Department of Chemistry, Massachusetts Institute of Technology, Cambridge, Massachusetts 02139, United States.
J Chem Theory Comput. 2022 Oct 11;18(10):6334-6344. doi: 10.1021/acs.jctc.2c00616. Epub 2022 Sep 16.
Coarse-grained models have proven helpful for simulating complex systems over long time scales to provide molecular insights into various processes. Methodologies for systematic parametrization of the underlying energy function or force field that describes the interactions among different components of the system are of great interest for ensuring simulation accuracy. We present a new method, potential contrasting, to enable efficient learning of force fields that can accurately reproduce the conformational distribution produced with all-atom simulations. Potential contrasting generalizes the noise contrastive estimation method with umbrella sampling to better learn the complex energy landscape of molecular systems. When applied to the Trp-cage protein, we found that the technique produces force fields that thoroughly capture the thermodynamics of the folding process despite the use of only α-carbons in the coarse-grained model. We further showed that potential contrasting could be applied over large data sets that combine the conformational ensembles of many proteins to improve force field transferability. We anticipate potential contrasting as a powerful tool for building general-purpose coarse-grained force fields.

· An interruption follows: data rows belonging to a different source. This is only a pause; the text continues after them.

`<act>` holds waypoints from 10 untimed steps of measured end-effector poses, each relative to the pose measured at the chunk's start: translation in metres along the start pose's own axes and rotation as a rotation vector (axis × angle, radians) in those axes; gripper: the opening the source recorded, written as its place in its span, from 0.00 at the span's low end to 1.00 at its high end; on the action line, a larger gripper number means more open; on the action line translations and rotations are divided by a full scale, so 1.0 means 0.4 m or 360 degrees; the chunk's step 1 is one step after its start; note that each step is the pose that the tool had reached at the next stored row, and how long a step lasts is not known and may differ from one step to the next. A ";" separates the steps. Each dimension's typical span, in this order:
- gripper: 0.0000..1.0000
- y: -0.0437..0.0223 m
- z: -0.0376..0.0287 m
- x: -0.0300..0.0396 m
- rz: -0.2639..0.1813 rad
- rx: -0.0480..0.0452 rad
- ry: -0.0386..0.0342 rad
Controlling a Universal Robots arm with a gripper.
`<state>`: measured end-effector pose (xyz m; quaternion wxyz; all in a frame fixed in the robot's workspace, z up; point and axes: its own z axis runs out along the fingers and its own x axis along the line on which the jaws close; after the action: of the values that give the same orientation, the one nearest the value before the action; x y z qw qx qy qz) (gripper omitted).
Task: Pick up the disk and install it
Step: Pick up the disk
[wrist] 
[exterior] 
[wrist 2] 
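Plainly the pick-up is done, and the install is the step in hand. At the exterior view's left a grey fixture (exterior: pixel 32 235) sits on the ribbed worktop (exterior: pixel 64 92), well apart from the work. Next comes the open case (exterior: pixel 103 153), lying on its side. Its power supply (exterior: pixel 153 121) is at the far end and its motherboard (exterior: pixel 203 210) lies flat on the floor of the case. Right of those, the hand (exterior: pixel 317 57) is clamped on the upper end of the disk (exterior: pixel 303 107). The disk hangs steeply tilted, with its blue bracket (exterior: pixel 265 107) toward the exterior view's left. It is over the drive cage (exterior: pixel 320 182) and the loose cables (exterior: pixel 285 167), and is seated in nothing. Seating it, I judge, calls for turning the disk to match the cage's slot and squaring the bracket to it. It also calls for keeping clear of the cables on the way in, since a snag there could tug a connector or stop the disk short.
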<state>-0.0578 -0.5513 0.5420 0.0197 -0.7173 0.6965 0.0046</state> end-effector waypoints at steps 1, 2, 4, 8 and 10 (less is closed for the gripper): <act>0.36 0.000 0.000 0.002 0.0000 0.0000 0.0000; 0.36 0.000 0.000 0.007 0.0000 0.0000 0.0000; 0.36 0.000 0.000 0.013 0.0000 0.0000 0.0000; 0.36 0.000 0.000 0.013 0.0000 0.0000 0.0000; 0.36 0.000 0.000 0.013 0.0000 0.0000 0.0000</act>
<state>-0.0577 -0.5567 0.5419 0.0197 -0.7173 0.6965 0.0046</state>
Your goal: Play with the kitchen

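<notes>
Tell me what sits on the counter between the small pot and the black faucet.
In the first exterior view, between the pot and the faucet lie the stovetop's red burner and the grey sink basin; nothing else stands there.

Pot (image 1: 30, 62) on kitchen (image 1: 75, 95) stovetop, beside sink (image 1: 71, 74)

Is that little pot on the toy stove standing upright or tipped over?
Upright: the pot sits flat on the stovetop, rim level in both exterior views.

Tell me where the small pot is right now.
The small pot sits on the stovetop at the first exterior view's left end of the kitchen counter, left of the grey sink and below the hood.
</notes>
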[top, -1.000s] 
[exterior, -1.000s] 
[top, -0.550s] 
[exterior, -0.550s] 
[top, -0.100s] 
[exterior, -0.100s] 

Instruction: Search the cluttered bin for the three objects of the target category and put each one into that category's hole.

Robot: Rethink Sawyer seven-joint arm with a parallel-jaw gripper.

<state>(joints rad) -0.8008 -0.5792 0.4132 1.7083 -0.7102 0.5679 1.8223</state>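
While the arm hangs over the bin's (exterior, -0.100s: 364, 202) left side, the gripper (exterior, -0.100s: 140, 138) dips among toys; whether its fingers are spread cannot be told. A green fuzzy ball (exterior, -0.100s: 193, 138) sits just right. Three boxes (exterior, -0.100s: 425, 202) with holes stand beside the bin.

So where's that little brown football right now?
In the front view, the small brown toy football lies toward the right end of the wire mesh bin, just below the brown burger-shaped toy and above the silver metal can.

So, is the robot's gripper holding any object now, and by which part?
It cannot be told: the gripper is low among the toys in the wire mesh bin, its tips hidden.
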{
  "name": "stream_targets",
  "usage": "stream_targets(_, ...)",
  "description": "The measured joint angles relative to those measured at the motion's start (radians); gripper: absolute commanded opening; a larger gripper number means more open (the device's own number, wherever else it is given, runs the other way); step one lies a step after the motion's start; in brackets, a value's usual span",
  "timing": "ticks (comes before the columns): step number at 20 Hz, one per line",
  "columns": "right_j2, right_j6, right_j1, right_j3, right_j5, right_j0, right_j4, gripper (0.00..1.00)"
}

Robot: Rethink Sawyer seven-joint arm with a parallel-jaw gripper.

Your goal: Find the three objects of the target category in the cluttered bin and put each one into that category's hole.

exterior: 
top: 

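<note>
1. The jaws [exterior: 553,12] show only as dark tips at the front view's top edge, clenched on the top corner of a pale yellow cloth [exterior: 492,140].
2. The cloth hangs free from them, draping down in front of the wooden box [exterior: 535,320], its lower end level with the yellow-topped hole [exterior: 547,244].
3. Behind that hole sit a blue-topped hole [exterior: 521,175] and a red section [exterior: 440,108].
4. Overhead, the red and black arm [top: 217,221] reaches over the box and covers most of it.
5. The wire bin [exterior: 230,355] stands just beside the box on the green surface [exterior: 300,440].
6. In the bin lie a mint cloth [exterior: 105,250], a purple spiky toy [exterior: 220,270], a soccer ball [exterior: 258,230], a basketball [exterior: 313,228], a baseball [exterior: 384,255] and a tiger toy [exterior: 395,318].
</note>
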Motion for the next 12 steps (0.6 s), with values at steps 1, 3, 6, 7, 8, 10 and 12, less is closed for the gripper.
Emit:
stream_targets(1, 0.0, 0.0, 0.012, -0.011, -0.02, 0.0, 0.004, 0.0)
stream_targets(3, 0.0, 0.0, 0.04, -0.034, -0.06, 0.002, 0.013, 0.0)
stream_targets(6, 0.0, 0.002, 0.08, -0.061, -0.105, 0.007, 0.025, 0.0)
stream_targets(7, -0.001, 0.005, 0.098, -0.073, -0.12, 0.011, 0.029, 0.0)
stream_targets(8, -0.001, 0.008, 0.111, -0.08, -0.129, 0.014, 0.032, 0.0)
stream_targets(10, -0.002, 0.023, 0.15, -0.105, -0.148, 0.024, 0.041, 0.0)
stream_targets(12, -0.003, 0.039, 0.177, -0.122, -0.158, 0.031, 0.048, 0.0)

粗粒化模型已被证明有助于模拟长时间尺度的复杂系统,为各种过程提供分子见解。对于确保模拟准确性,系统地下能量函数或力场参数化的方法,这些力场描述了系统中不同组件之间的相互作用,非常有意义。我们提出了一种新方法,即势对比,以实现能够准确再现全原子模拟产生的构象分布的力场的有效学习。势对比通过使用伞状抽样将噪声对比估计方法推广到更好地学习分子系统的复杂能量景观。当应用于色氨酸笼蛋白时,我们发现尽管在粗粒化模型中仅使用α-碳原子,但该技术产生的力场能够彻底捕获折叠过程的热力学。我们进一步表明,势对比可以应用于组合许多蛋白质构象集合的大数据集,以提高力场的可转移性。我们预计势对比将成为构建通用粗粒化力场的强大工具。